[MRG+2] Limiting n_components by both n_features and n_samples instead of just n_features (Recreated PR) #8742

wallygauze · 2017-04-13T20:39:43Z

Reference Issue

Fixes #8484

What does this implement/fix? Explain your changes.

'Handling n_components==None' code in _fit method
Extended (to include n_samples as a limit) relevant ValueError in _fit_full method
Extended ValueError raised for (not 1 <= n_components <= n_features) and ValueError raised for (svd_solver == 'arpack' and n_components == n_features) in _fit_truncated

Documentation changes:

n_component parameter documentation, & mentions elsewhere in parameters section
n_components_ attribute documentation
unrelated (to issue) extra: corrected documentation for explained_variance_ratio_ attribute

Any other comments?

Original pull-request: #8486

…ge in docs

jnothman · 2017-05-27T14:02:29Z

sklearn/decomposition/pca.py

@@ -367,7 +371,10 @@ def _fit(self, X):

        # Handle n_components==None
        if self.n_components is None:
-            n_components = X.shape[1]
+            if self.svd_solver is not 'arpack':


should use != for string comparison (two string objects may have same text but different id)

Thanks. I didn't understand the exact functioning of the "is" statement.
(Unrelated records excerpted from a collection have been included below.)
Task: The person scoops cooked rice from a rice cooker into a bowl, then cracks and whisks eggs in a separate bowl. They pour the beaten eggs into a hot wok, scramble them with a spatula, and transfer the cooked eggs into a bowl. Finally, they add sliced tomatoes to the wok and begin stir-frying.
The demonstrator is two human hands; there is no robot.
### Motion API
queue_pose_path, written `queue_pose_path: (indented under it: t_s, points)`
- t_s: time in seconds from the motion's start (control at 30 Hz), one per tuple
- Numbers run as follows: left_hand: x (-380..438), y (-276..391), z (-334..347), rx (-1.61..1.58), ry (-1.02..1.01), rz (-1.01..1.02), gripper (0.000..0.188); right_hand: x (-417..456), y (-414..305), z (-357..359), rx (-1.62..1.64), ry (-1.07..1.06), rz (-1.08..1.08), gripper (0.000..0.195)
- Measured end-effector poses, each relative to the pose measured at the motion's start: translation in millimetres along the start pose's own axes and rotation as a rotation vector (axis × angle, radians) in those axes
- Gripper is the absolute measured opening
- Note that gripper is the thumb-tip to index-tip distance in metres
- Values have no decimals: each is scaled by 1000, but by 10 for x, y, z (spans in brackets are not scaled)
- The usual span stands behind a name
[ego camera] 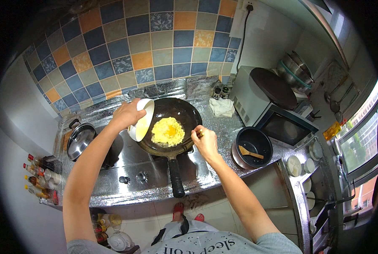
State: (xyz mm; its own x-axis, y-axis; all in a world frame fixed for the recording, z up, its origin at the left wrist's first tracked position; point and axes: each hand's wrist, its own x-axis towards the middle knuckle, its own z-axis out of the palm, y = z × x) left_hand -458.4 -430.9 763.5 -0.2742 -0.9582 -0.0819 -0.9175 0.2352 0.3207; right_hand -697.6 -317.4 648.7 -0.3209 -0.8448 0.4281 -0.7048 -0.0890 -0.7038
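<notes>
My left hand (128, 113) grips a white bowl (144, 119), tipped towards the left side of a dark wok (189, 111); its inside is coated with yellow egg. Beaten egg (168, 132) lies in the wok, puffed and pale yellow round a more orange middle. At the wok's right rim, my right hand (204, 139) is closed on what look like chopsticks (200, 132), seen mostly end-on; their other ends are not clearly visible. The wok's black handle (176, 179) points towards me over the steel hob (150, 171).
A lidded pot (81, 139) stands left on the hob. To the right are a dark pot (254, 143) with a wooden spatula (250, 152), a white cloth (222, 107) and a microwave oven (258, 101). Several bottles (38, 177) line the left edge; a tiled wall (144, 41) rises behind.
</notes>
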Motion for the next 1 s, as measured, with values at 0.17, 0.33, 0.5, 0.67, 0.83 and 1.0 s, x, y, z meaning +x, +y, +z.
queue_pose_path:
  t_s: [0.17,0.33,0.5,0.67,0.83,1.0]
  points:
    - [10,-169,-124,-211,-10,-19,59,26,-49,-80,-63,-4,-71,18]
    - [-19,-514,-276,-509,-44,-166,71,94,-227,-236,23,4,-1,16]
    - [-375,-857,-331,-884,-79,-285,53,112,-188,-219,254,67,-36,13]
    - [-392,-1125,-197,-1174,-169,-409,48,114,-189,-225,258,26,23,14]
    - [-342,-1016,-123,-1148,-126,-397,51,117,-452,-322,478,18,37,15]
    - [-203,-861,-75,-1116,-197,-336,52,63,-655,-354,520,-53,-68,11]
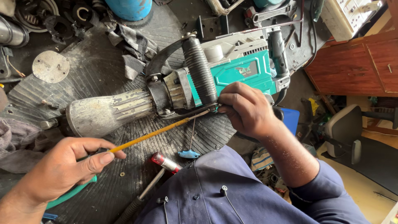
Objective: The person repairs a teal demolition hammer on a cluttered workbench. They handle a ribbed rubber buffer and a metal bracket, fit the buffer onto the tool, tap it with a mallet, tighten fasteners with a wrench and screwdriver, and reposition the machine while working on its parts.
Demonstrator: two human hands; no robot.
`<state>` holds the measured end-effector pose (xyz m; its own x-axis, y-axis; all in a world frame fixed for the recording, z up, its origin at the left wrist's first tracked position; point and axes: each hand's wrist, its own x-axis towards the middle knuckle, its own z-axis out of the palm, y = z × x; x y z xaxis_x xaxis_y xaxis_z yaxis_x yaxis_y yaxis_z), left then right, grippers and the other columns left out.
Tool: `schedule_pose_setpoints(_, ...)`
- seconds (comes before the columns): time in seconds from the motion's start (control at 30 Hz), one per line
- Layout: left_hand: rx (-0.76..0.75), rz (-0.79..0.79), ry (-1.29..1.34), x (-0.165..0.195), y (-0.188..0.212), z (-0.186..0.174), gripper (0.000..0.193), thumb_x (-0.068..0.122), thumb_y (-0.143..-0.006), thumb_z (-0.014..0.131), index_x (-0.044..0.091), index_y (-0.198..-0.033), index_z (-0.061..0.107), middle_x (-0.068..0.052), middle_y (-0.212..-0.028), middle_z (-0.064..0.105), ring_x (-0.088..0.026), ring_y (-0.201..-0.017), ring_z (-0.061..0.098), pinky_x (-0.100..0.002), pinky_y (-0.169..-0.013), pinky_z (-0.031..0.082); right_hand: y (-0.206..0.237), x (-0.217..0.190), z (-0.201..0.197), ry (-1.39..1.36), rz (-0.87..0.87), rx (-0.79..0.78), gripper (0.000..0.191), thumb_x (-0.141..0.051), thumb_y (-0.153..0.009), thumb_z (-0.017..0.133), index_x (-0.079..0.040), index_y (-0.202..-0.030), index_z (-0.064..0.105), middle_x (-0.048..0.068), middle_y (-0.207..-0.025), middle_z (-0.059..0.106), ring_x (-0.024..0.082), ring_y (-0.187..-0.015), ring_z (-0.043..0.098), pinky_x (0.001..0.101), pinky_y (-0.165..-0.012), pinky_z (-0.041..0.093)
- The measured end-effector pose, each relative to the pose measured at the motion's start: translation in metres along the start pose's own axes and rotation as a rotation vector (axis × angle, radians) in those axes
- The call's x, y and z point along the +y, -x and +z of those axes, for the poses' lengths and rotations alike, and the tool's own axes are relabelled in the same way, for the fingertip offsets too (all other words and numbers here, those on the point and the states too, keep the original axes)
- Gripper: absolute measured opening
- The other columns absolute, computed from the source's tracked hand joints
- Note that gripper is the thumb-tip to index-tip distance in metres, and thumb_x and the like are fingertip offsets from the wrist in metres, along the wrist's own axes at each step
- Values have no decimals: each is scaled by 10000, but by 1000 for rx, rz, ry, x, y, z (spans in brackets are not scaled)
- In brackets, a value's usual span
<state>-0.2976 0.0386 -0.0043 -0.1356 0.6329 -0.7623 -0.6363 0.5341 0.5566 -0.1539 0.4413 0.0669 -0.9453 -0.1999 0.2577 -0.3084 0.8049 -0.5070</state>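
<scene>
left hand (62, 170): fingers pinch my yellow-shafted screwdriver (159, 132) | right hand (244, 108): fingers pressed on its tip at the green demolition hammer (199, 79) | hammer lies on ribbed rubber mat (103, 74)

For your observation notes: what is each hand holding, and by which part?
Left hand pinches the yellow rod near its lower end. Right hand grips the rod's upper tip area against the hammer drill.

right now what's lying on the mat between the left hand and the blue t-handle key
In the head view, a hammer with a red-and-chrome head lies on the ribbed rubber mat between the left hand and the blue T-handle key, with a small washer beside it.
</scene>
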Motion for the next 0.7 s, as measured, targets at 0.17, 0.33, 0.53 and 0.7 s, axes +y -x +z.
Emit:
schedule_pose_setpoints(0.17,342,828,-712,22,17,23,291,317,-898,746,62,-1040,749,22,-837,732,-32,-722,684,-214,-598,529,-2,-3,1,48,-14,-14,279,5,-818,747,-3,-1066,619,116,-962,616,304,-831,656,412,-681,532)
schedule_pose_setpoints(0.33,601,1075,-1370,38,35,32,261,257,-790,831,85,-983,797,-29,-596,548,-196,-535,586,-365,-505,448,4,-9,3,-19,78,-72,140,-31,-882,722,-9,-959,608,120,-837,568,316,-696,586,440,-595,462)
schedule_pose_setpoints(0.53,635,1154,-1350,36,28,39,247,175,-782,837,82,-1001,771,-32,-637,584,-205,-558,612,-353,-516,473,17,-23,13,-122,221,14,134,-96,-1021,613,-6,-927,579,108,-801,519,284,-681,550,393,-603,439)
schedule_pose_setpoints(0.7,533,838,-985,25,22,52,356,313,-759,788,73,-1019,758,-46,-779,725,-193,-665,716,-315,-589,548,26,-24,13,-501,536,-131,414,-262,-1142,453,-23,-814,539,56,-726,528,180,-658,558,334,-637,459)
jnothman · 2017-05-27T14:07:22Z

sklearn/decomposition/tests/test_pca.py

    for solver in solver_list:
        for n_components in [-1, 3]:
-            assert_raises(ValueError,
-                          PCA(n_components, svd_solver=solver).fit, X)
+            assert_raises_regex(ValueError,


Should check the same for X.T if you want it to be invariant to axis.

I don't think you test the boundary case... if we really need arpack to be different to the others. (I'm not very familiar with this code / solvers.)

X.T: I can add it alright.

Boundary case: the shape of X is (2,3); so for the "full" solver the maximum number of components is 2, while for "arpack" it is 1.
Regarding "I'm not very familiar with this code / solvers", I'm not sure what you mean. I actually just extended the non-regression test that was already present for my fix, so the original test may not be best practice. It looked good and functional to me.

Again, the point is to add that the error is correct for both n_samples < n_features and n_samples > n_features.

jnothman · 2017-05-27T14:08:07Z

sklearn/decomposition/tests/test_pca.py

+        pca = PCA(svd_solver=solver)
+        pca.fit(X)
+        if solver == 'arpack':
+            assert_equal(pca.n_components_, min(X.shape)-1)


space around - please

jnothman

Otherwise, this lgtm if its premise is correct (and I suspect it is, but I'm not sure)

Could you please add an entry to what's new?

jnothman · 2017-05-28T04:59:16Z

sklearn/decomposition/tests/test_pca.py

+        pca = PCA(svd_solver=solver)
+        pca.fit(X)
+        if solver == 'arpack':
+            assert_equal(pca.n_components_, min(X.shape) - 1)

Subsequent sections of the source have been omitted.